Instructions to follow: Could you copy every line in the listing below that has the word "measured"?

◆ ◆ ◆ ◆

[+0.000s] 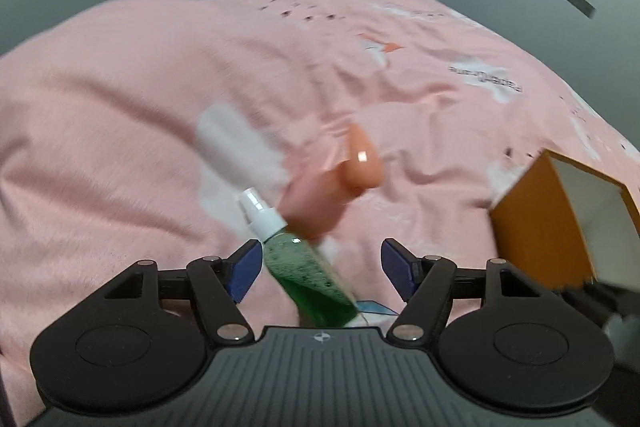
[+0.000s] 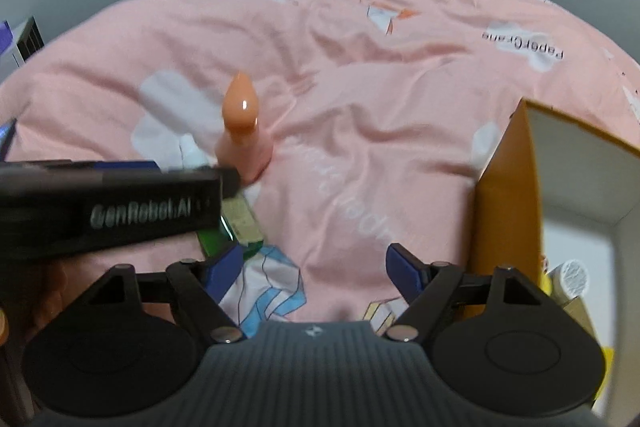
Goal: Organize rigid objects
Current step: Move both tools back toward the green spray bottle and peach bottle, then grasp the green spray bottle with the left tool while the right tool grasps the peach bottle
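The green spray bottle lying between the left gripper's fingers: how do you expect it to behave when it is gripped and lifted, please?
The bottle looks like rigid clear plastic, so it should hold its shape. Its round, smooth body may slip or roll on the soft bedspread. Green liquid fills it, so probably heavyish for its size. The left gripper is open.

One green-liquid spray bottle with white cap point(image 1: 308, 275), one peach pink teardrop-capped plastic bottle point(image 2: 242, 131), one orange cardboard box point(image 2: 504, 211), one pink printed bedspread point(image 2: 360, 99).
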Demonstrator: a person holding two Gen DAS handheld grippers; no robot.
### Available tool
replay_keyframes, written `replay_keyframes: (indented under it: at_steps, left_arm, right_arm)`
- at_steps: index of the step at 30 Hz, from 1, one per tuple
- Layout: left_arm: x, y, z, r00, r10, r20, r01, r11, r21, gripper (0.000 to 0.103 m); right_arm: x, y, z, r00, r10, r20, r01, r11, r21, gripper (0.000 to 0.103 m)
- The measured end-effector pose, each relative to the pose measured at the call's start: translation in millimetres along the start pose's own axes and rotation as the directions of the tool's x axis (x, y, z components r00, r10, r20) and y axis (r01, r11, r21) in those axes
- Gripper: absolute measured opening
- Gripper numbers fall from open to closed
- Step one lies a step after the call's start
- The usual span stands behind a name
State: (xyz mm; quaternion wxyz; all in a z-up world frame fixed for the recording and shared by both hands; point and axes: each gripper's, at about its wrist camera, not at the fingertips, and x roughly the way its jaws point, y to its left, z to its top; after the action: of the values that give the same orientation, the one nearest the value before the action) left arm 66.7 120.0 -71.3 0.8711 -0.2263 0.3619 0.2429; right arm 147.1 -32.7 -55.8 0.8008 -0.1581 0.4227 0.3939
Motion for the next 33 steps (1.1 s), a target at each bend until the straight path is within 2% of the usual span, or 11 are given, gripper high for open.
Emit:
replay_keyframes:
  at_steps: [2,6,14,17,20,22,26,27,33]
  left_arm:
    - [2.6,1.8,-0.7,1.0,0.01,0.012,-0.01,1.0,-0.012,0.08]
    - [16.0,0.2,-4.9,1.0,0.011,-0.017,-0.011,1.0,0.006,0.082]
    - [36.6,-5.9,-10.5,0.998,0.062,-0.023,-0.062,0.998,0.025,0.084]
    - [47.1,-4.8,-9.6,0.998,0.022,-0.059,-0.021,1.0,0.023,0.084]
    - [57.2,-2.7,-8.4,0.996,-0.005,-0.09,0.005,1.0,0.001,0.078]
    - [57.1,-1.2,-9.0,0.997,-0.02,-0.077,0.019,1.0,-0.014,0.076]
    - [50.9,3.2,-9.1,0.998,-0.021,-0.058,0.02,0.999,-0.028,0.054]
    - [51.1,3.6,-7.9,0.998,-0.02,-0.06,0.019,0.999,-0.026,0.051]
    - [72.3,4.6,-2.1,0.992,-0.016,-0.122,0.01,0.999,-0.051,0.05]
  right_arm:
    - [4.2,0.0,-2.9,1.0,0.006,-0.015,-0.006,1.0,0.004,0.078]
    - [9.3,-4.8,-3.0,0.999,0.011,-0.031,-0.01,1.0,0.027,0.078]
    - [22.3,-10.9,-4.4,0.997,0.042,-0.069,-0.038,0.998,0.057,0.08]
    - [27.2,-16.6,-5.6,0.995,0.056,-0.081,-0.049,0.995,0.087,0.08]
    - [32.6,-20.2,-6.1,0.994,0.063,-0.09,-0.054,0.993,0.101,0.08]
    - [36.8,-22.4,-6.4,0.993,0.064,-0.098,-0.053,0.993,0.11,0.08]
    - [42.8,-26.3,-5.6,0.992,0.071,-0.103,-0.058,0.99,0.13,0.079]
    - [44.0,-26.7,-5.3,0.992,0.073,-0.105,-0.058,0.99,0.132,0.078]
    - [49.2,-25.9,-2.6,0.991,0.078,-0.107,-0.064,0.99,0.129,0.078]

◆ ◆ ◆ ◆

Reply to the task:
- The measured end-effector pose, each relative to the pose measured at the call's start: translation in millimetres along the start pose's own axes and rotation as the directions of the tool's x axis (x, y, z components r00, r10, r20) and y axis (r01, r11, r21) in those axes
- Gripper: absolute measured opening

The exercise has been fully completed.